- _WORK TO COMPLETE_
Wherever a line in the records contains the word "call", return that line.

- _DATA FOR PROCESSING_
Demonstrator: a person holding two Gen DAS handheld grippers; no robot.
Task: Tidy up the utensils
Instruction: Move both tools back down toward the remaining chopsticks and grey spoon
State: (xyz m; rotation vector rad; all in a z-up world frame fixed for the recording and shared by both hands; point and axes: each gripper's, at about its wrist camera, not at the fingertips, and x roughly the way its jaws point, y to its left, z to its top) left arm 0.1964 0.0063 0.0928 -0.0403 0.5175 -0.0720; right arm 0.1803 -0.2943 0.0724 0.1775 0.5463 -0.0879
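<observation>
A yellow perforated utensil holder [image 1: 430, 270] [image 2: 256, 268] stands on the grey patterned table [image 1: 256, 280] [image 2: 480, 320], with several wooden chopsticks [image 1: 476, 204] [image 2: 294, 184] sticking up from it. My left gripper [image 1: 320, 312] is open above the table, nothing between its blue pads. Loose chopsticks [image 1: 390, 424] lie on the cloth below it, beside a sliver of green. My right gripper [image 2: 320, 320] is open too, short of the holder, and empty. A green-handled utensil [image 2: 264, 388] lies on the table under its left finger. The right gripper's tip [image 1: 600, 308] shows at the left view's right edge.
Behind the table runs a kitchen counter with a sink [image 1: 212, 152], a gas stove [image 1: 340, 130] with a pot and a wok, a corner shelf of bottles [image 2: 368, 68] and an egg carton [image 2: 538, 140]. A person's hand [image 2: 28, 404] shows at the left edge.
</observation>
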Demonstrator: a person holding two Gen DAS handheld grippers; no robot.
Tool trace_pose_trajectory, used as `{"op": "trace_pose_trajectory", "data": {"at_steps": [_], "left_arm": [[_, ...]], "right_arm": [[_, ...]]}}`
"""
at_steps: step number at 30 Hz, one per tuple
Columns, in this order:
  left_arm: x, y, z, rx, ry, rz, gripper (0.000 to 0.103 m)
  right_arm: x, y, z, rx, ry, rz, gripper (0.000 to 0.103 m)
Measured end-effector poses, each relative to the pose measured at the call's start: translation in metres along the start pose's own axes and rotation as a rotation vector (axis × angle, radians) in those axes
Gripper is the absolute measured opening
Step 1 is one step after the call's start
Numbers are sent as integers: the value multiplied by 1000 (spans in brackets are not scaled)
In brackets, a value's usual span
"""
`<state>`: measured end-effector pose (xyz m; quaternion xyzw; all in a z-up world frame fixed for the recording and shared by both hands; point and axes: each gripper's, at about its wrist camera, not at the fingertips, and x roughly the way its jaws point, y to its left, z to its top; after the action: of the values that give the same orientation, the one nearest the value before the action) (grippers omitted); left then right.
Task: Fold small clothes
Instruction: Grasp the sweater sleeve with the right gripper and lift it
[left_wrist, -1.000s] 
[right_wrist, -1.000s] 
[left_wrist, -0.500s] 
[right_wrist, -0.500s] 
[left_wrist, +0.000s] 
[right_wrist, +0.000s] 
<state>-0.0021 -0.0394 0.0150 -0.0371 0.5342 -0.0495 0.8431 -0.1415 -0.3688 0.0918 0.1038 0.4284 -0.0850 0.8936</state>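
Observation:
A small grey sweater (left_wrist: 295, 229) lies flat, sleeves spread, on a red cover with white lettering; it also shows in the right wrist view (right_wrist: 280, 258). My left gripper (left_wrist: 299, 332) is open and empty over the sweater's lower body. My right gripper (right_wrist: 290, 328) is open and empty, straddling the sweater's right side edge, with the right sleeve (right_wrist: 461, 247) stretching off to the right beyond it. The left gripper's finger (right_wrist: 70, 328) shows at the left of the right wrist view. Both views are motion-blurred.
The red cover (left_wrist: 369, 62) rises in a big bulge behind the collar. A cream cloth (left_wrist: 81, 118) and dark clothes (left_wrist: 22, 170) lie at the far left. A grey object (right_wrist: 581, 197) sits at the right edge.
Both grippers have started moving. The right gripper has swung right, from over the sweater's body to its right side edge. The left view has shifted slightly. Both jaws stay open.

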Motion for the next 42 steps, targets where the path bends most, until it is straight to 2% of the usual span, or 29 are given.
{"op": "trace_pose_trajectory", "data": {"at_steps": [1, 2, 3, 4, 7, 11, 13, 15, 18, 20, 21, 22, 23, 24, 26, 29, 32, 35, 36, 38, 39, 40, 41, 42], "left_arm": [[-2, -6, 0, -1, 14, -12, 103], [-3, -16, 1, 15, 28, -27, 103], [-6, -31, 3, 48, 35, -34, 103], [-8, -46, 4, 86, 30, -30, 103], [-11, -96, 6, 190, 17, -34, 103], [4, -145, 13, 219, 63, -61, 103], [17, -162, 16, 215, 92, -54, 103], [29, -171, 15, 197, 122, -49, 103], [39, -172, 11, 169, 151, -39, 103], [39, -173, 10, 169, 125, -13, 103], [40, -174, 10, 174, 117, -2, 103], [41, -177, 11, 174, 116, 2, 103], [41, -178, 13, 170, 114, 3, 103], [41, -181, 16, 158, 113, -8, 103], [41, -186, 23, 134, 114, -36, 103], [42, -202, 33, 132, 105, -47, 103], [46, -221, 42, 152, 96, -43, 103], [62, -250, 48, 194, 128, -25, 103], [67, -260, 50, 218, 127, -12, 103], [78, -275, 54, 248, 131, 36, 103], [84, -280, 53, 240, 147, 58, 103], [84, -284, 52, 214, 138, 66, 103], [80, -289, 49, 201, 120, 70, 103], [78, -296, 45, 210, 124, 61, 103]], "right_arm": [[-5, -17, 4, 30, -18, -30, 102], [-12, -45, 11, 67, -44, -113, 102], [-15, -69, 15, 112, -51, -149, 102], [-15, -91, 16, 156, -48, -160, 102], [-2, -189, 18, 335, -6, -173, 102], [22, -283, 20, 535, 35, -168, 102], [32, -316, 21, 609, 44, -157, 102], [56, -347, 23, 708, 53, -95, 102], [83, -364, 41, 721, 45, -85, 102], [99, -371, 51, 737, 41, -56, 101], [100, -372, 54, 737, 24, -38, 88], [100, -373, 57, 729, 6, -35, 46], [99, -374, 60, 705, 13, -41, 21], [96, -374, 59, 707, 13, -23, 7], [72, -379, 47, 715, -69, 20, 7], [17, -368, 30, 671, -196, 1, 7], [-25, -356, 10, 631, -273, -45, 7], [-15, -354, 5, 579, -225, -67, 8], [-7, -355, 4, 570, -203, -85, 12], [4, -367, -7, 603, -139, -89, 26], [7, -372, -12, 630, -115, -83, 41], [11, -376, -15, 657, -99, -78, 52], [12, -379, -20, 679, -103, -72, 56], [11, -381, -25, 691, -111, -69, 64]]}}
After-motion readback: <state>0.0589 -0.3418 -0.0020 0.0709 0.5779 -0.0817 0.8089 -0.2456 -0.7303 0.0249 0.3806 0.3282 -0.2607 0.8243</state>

- _SOLVED EXERCISE_
Measured end-effector poses, each relative to the pose measured at the call's start: translation in metres along the start pose's own axes and rotation as a rotation vector (axis × angle, radians) in those axes
Step 1 is one step after the call's start

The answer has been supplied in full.